So there was a lot of good stuff going on in the
FotF and probably some of it will be lost/forgotten by the time Toady gets back to this. So, to summarize what other people have already said...
Separate static from changing, e.g. large frame vs. simply fat. (ikkonoisi)
Less infodump, filter by how much it deviates from the average.

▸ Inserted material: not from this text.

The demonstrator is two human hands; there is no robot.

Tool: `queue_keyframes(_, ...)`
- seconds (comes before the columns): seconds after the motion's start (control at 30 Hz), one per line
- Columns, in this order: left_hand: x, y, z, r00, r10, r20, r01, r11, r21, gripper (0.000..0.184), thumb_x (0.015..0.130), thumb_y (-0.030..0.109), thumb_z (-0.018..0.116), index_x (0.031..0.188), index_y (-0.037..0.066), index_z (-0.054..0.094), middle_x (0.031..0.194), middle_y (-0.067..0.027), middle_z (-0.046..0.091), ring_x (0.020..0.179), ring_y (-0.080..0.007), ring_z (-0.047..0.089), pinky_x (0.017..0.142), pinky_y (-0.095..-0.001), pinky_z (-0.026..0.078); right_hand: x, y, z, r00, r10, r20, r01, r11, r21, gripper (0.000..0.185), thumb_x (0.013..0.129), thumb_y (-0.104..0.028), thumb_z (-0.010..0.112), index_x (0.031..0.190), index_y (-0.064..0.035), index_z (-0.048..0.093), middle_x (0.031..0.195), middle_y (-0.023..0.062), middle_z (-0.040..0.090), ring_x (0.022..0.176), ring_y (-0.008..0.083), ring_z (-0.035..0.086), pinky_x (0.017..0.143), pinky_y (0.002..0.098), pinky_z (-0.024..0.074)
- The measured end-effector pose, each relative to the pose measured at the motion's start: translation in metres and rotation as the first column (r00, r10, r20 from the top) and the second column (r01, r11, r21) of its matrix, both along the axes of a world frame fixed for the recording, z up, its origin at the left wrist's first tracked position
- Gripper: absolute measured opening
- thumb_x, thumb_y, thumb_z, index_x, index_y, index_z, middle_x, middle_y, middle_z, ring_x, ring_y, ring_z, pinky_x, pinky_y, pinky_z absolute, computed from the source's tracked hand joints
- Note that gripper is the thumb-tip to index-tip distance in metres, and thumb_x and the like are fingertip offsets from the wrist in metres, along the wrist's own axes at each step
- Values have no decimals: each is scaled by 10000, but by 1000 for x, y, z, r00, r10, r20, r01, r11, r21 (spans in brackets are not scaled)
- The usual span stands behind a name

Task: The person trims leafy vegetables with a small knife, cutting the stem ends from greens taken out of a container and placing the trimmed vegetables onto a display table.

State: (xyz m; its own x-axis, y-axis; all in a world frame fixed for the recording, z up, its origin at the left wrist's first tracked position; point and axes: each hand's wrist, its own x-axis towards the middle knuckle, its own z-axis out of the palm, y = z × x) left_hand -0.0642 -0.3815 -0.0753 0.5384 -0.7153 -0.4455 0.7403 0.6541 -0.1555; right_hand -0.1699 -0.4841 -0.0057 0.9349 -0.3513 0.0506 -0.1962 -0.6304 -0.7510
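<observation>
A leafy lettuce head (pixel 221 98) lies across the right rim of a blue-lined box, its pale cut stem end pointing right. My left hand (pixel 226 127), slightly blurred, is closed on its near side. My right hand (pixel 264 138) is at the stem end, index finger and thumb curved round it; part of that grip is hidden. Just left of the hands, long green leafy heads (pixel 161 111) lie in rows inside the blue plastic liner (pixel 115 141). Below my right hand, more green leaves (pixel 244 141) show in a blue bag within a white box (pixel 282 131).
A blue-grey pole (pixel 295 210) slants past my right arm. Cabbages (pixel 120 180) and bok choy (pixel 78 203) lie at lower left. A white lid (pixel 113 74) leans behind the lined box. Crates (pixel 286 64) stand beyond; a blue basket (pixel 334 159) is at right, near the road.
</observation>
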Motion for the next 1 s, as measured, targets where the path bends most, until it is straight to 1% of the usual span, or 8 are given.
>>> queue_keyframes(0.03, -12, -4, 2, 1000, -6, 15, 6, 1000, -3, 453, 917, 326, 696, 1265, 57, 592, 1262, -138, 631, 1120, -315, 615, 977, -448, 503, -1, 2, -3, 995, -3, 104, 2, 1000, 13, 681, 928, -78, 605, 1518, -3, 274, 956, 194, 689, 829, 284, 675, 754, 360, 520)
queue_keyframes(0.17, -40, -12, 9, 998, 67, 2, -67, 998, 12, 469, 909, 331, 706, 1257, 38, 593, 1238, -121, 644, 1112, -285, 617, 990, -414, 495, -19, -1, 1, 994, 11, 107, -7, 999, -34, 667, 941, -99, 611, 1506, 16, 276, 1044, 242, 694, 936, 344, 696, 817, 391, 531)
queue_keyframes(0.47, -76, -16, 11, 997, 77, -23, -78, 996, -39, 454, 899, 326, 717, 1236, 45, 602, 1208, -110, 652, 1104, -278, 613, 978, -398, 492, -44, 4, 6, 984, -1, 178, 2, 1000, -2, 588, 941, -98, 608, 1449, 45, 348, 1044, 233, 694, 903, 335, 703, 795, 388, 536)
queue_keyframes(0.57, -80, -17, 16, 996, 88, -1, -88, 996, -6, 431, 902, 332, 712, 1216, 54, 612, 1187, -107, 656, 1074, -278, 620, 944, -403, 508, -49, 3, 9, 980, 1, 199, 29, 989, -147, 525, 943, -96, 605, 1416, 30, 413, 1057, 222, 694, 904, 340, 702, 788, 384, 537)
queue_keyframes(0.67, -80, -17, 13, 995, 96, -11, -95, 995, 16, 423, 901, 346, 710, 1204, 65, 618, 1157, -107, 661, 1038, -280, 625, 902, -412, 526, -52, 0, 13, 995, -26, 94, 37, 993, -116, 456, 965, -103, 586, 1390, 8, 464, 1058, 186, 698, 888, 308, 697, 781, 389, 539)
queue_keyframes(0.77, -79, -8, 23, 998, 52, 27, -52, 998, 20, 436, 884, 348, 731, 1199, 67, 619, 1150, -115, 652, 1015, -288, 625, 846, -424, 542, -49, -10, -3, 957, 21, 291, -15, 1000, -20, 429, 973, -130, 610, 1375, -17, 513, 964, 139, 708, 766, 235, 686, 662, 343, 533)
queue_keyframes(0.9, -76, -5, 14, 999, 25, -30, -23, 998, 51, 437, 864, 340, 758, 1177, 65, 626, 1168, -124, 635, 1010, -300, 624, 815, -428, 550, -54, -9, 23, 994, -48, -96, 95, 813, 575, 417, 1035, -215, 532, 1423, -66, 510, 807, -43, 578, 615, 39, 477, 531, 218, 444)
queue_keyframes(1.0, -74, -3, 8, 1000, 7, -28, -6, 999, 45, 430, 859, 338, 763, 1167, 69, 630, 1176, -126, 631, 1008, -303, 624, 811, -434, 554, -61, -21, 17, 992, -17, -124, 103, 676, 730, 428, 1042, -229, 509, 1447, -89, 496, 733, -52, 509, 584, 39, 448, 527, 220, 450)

This is already done to order the descriptions, but it should simply not display any of the 'somewhat' traits. (Fishersalwaysdie, Timst, Granite26, Dante, probably others)
The above should only apply to facial and body features, and not things like hair/skin/eye color, for which there is no average, and body size/build, which is actually important to know. (Exponent, smjjames)

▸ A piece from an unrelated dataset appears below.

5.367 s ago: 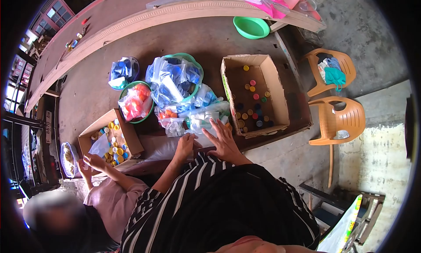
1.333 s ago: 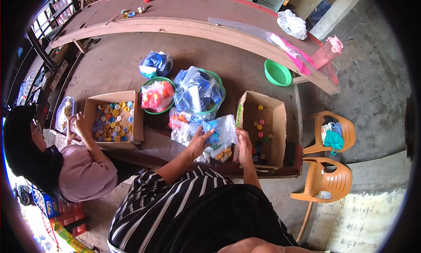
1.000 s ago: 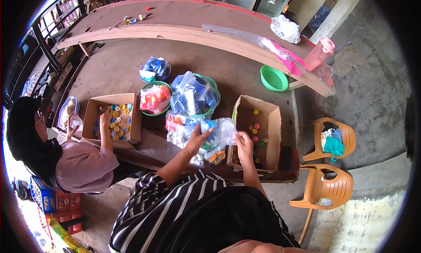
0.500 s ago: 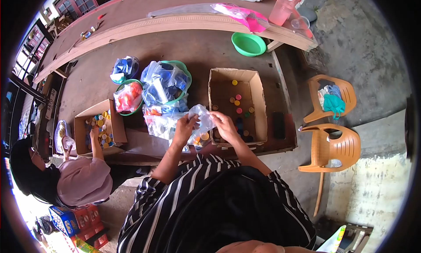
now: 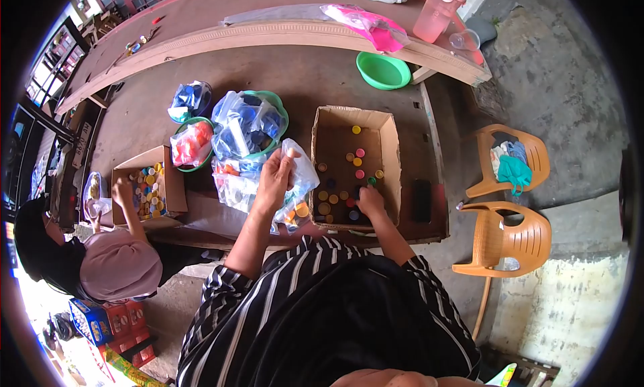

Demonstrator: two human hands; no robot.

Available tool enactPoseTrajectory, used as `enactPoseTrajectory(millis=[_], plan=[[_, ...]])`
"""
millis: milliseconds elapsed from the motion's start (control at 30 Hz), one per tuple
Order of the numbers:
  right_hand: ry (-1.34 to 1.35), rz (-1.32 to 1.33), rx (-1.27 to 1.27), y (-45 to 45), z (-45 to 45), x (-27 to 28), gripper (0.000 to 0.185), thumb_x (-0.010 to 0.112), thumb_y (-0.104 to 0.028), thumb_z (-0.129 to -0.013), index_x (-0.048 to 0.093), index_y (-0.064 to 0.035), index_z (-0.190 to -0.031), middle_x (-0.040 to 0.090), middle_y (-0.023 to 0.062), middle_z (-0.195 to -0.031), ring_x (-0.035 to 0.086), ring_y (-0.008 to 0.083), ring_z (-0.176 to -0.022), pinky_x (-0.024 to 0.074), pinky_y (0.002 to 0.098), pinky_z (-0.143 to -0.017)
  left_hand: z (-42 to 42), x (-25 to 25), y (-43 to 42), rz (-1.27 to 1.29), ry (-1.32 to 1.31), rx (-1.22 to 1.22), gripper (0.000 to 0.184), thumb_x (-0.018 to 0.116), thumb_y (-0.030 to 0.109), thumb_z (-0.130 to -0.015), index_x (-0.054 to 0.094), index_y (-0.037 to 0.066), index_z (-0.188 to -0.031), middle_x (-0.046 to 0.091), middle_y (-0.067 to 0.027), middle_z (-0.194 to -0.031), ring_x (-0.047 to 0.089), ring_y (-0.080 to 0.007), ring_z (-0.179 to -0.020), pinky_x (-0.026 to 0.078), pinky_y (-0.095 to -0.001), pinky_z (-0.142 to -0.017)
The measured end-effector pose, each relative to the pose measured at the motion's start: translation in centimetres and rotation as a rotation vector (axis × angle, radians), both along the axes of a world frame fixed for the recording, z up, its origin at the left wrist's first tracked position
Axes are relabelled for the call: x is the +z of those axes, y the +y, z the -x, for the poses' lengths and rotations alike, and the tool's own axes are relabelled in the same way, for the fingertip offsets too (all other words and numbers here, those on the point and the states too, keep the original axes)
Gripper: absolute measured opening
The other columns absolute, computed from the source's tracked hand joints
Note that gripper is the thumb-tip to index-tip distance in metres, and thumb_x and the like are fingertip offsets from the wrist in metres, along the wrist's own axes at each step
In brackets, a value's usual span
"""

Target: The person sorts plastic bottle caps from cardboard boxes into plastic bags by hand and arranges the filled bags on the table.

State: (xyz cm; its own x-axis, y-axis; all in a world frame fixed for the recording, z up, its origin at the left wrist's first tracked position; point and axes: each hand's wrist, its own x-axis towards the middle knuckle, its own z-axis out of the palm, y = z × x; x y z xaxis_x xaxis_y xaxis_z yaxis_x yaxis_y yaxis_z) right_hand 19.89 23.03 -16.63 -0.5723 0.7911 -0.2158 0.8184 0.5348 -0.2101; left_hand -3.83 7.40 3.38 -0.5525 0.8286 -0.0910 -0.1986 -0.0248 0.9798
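My left hand is closed on the upper part of a clear plastic bag, which hangs beside the cardboard box's left wall. My right hand reaches down into the open cardboard box, fingers drawn together among bottle caps near a green cap. Whatever its fingertips hold is hidden. Pink, brown and dark caps lie scattered over the box floor, with a yellow cap near its far wall. Left of the box, a filled plastic bag holds caps, with orange ones showing.
Bags of blue caps and red caps sit in green basins. At left, a co-worker's hand is over another cap-filled box. A green basin stands behind; a dark phone-like slab lies right. Orange chairs stand beyond.
My right hand has left the clear bag and moved right and down into the box. My left hand keeps the bag, slightly further left. The co-worker's hand has shifted left.
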Motion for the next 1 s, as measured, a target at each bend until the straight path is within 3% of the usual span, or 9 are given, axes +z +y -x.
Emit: enactPoseTrajectory(millis=[67,300,400,500,667,767,800,900,1000], plan=[[-0.011,0.017,0.028,0.3,-0.1,-0.8,0.027,0.075,-0.021,-0.076,0.064,-0.0068,-0.095,0.058,0.0189,-0.107,0.060,0.0360,-0.103,0.0521,0.0470,-0.084,0.0,0.0,-0.4,0.031,-0.055,-0.066,0.029,0.052,0.029,-0.101,0.061,0.003,-0.113,0.046,0.0046,-0.073,0.040,-0.0040,-0.058,0.033,-0.0202,-0.052],[0.170,0.125,-0.049,1.3,-0.1,-0.3,0.024,0.070,-0.016,-0.081,0.059,-0.0033,-0.098,0.059,0.0158,-0.103,0.065,0.0324,-0.093,0.0555,0.0418,-0.078,-0.9,-0.9,-0.9,0.052,-0.158,-0.004,0.033,0.050,0.028,-0.102,0.062,0.004,-0.121,0.052,0.0028,-0.077,0.047,-0.0049,-0.065,0.040,-0.0194,-0.059],[0.577,0.734,-0.227,2.4,0.3,1.7,0.018,0.064,-0.012,-0.087,0.058,-0.0033,-0.102,0.058,0.0110,-0.104,0.065,0.0210,-0.090,0.0563,0.0321,-0.074,-1.1,-0.9,-1.1,0.086,-0.123,-0.020,0.034,0.048,0.027,-0.102,0.062,0.005,-0.124,0.059,0.0004,-0.083,0.052,-0.0057,-0.068,0.044,-0.0200,-0.063],[0.885,0.856,-0.135,1.9,1.7,5.7,0.020,0.058,-0.004,-0.086,0.060,-0.0035,-0.105,0.057,0.0107,-0.101,0.063,0.0152,-0.088,0.0538,0.0288,-0.070,-2.0,-0.7,-0.8,0.079,-0.117,-0.066,0.034,0.047,0.025,-0.102,0.060,0.005,-0.127,0.065,-0.0026,-0.092,0.056,-0.0071,-0.072,0.047,-0.0219,-0.066],[1.112,0.785,0.093,1.4,3.3,12.3,0.025,0.040,-0.019,-0.098,0.060,-0.0051,-0.105,0.060,0.0049,-0.088,0.050,0.0124,-0.073,0.0421,0.0275,-0.065,-3.9,-1.6,0.8,0.128,0.168,-0.074,0.030,0.048,0.006,-0.096,0.060,-0.001,-0.123,0.068,-0.0066,-0.089,0.062,-0.0108,-0.073,0.053,-0.0254,-0.062],[1.027,0.652,0.165,0.6,3.8,15.4,0.025,0.043,-0.023,-0.100,0.059,-0.0045,-0.104,0.061,0.0057,-0.089,0.052,0.0130,-0.076,0.0436,0.0278,-0.069,-5.7,-0.6,1.6,0.234,0.387,-0.043,0.022,0.052,0.007,-0.095,0.062,-0.004,-0.112,0.069,-0.0081,-0.081,0.065,-0.0116,-0.067,0.054,-0.0259,-0.060],[0.990,0.637,0.177,0.1,4.4,16.6,0.023,0.050,-0.024,-0.099,0.059,-0.0032,-0.102,0.063,0.0065,-0.089,0.058,0.0148,-0.080,0.0461,0.0302,-0.073,-6.7,-0.4,2.0,0.138,0.396,0.032,0.011,0.057,0.007,-0.092,0.059,-0.004,-0.093,0.068,-0.0111,-0.073,0.064,-0.0144,-0.057,0.051,-0.0296,-0.055],[0.892,0.450,0.265,-0.9,4.2,18.4,0.012,0.063,-0.013,-0.092,0.059,-0.0020,-0.097,0.066,0.0102,-0.086,0.064,0.0193,-0.080,0.0497,0.0336,-0.071,-7.6,-0.8,2.5,0.192,0.477,0.025,0.010,0.059,0.007,-0.091,0.060,-0.002,-0.094,0.067,-0.0117,-0.071,0.065,-0.0159,-0.058,0.050,-0.0307,-0.054],[0.869,0.579,0.082,1.5,3.7,12.9,0.018,0.068,-0.020,-0.092,0.062,-0.0058,-0.102,0.071,0.0090,-0.089,0.068,0.0177,-0.078,0.0532,0.0309,-0.071,-7.5,-1.2,2.3,0.212,0.594,0.104,0.013,0.063,0.012,-0.092,0.060,-0.001,-0.094,0.068,-0.0125,-0.071,0.067,-0.0215,-0.059,0.050,-0.0317,-0.056]])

Filter by body part it describes, e.g. all facial features in one paragraph, hair features in another, body features in another, etc. (Warlord255)

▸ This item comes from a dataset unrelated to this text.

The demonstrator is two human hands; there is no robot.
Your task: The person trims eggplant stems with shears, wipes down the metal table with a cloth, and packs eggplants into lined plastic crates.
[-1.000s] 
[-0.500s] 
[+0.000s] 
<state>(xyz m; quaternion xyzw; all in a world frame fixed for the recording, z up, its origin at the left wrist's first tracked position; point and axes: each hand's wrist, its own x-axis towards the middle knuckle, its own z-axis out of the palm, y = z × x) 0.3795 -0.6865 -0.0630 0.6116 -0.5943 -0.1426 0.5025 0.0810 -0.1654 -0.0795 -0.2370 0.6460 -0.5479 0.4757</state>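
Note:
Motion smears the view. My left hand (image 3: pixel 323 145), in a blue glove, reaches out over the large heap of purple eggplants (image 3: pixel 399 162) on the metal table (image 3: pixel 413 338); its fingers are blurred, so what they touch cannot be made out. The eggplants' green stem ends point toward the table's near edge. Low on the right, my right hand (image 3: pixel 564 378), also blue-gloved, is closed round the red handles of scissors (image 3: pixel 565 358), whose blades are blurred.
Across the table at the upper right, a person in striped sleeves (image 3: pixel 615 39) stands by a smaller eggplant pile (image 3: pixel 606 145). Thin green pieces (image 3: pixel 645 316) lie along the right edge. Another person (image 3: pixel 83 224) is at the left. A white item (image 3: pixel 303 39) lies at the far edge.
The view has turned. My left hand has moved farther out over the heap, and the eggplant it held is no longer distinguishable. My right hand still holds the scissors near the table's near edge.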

Or model it after dating website profiles: height, weight, eye color, hair color, hair length, skin color, and basic body type, and then other weird specific features. (jpwrunyan)
Add a 'capstone' description: ugly, beautiful, deformed, handsome, ill-bred, cute, etc. (Warlord255)
An overall description of the entire fort (overall short/tall, thin/stocky, frail/robust, etc.). (Bunny)
Switch up the sentence structure: "His X is Y,", "His A is X and Y,", "He has Ying X," "His X Ys" (ManaUser)
My own suggestions:
Add temporal descriptors. "Since last fall, he has been fat." "He hit a growth spurt at age 22 and is now somewhat tall." "Since his marriage to Urist, his very long beard is neatly combed." "He keeps his head shaved since the death of his son." It would be cool if these were eventually tied to real events, but for now they'd keep descriptions from being so dry.
Add relational descriptors. "His beard is braided, in the style of the King." "Like his brother, his long hair is tied back in a ponytail." "He has his grandmother's square chin." "His round ochre eyes protrude like a toad's." Again, it'd be only the most neurotic of players that would notice if these descriptions weren't really accurate and for the rest of us, it'd make reading them more fun.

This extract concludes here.